How to resolve conflict between my wife and parentsFirst be fair to both of them, Both your parents and your wife need you as son and husband respectively. Though many may not agree but, we are sensible humans, so 2 things a to be considered
1. Parents today and are in need you as much as you needed them when you were young (In terms of emotionally, physically). If Parents were/are responsible for your upbringing and have done their good in parenting, its now your responsibility to support them.
2. Your wife has married you, loves you, trusted you, respects you, be there for her too. Stand by her protect her.

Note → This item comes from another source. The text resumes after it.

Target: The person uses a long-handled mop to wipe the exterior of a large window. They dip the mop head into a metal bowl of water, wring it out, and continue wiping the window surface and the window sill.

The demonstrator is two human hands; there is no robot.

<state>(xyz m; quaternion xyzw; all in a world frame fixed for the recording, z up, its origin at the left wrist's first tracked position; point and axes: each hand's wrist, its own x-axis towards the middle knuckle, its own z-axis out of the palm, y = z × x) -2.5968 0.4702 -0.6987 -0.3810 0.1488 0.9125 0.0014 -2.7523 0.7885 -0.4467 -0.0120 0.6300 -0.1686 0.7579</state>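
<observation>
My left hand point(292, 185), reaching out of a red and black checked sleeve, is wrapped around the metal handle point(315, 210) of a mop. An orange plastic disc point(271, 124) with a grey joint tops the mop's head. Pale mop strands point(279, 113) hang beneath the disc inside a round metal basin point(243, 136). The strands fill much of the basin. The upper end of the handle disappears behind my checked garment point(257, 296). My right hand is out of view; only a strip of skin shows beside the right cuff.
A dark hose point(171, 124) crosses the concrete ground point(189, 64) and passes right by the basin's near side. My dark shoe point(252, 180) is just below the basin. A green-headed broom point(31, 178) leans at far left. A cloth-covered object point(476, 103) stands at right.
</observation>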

Conflicts are every where but once in family, you can't just walk out. Beliefs and thinking of Parents will be different from your family as she come from different homes and upbringing and culture.
MOST IMP: Listen to both sides unbiased. Then you take call and talk to the person thats the only solution. In the process you have to be very calm and patience.
I have come across few common conflicts, 1st wife does not at all want any word or interference in any matter, be it how to take care of kids, what to cook etc. basically every thing is her personal business/matter and other specially in-laws its not their business.
Some times its reverse, parents are too much interfering in every matter and try and impose their beliefs and thinking.
Just evaluate the situation and unbiasedly and fairly try and draw lines. Talk to both of them.
It mostly gets better if as the time passes they know each other more and more.